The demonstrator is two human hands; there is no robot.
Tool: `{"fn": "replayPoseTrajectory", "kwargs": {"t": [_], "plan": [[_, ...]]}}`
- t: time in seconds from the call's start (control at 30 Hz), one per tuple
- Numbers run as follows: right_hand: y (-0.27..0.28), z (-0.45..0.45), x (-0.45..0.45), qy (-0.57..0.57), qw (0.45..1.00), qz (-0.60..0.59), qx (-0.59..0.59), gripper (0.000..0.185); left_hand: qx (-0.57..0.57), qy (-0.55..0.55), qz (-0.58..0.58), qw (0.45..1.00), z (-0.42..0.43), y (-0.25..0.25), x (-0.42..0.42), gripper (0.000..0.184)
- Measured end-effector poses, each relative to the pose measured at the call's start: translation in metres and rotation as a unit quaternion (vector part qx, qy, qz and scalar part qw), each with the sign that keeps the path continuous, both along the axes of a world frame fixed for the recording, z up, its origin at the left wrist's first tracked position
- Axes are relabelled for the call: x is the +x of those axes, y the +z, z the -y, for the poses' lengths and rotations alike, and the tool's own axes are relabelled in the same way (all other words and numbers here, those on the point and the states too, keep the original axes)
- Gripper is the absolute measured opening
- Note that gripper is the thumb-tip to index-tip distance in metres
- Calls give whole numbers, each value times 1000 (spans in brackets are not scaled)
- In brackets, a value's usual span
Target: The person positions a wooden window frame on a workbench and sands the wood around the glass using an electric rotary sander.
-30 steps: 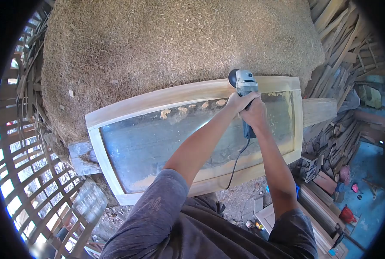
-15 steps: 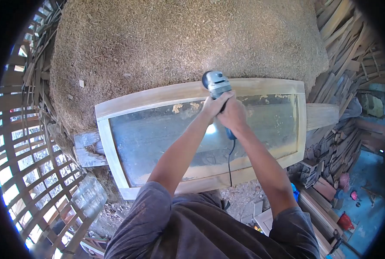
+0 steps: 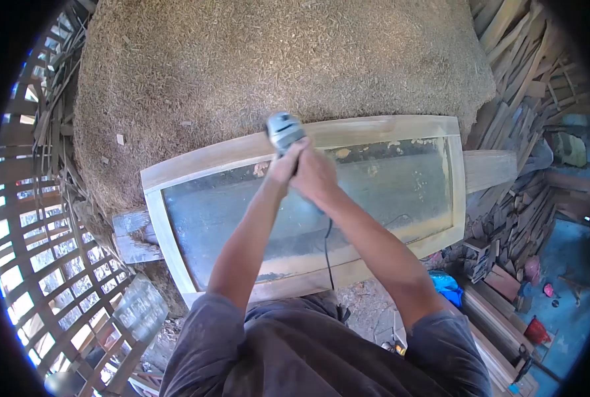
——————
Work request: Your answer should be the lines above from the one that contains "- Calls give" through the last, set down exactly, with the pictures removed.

Finished exercise:
- Calls give whole numbers, each value times 1000 (spans in brackets are not scaled)
- In brackets, a value's usual span
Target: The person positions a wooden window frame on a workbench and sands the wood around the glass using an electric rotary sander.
-30 steps: 
-15 steps: 
+0 steps: 

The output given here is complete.